Requirement:
Repeat verbatim, and only, the lines of the data below, beginning at the line that contains "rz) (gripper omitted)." and stopping after the line that contains "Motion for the".

Records from a collection
:::

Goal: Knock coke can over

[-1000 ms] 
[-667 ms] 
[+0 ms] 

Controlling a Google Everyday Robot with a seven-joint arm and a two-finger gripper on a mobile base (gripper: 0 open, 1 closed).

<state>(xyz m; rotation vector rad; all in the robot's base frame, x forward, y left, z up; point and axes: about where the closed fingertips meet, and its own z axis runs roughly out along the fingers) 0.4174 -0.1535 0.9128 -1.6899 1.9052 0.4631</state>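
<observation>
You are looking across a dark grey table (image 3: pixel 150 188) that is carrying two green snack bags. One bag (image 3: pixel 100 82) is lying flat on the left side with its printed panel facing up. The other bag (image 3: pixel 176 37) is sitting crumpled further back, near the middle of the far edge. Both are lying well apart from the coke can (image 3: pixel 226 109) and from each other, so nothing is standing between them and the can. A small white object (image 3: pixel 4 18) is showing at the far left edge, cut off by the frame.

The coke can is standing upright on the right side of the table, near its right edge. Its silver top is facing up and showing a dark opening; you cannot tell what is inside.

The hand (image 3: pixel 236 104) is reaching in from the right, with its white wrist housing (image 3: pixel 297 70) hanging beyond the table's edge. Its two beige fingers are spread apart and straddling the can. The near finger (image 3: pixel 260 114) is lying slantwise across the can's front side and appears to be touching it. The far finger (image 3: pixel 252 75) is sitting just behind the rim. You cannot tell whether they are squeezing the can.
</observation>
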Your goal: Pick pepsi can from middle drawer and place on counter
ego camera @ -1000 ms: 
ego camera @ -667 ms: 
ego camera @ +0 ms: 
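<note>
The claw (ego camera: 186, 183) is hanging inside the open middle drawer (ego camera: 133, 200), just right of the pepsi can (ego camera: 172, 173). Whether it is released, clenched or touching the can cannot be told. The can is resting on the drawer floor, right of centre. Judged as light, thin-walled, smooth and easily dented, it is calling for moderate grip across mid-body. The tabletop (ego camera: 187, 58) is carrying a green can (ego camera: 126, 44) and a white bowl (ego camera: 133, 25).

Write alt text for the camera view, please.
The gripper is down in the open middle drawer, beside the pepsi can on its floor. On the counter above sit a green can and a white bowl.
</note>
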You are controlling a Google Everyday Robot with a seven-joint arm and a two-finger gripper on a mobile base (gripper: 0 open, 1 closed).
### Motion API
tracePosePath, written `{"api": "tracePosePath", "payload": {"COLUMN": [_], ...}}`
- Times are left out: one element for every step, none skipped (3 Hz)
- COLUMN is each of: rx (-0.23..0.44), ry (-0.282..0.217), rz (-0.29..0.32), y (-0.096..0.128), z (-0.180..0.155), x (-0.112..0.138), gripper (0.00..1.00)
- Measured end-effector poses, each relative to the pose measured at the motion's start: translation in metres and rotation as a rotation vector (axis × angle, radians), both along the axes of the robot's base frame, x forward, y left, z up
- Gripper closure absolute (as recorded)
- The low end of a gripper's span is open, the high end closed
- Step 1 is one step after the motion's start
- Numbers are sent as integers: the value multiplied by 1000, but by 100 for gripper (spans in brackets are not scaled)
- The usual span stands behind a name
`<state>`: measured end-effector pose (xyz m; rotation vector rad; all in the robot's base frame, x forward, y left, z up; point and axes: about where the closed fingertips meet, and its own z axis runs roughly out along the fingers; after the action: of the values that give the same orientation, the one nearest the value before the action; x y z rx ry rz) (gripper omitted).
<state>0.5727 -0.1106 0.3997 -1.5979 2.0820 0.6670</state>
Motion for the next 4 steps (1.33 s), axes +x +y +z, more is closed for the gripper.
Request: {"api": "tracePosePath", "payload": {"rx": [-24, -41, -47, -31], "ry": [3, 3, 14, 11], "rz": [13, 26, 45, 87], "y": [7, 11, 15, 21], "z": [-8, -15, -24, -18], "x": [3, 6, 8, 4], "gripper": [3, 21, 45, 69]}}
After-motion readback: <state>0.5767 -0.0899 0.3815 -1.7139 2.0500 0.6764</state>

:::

Output of the task:
`<state>`: measured end-effector pose (xyz m; rotation vector rad; all in the robot's base frame, x forward, y left, z up; point and axes: about where the closed fingertips meet, and its own z axis runs roughly out along the fingers; after the action: of the values that give the same orientation, the one nearest the value before the action; x y z rx ry rz) (gripper omitted).
<state>0.5727 -0.1106 0.3997 -1.5979 2.0820 0.6670</state>
Motion for the next 4 steps (1.33 s), axes +x +y +z, more is closed for the gripper.

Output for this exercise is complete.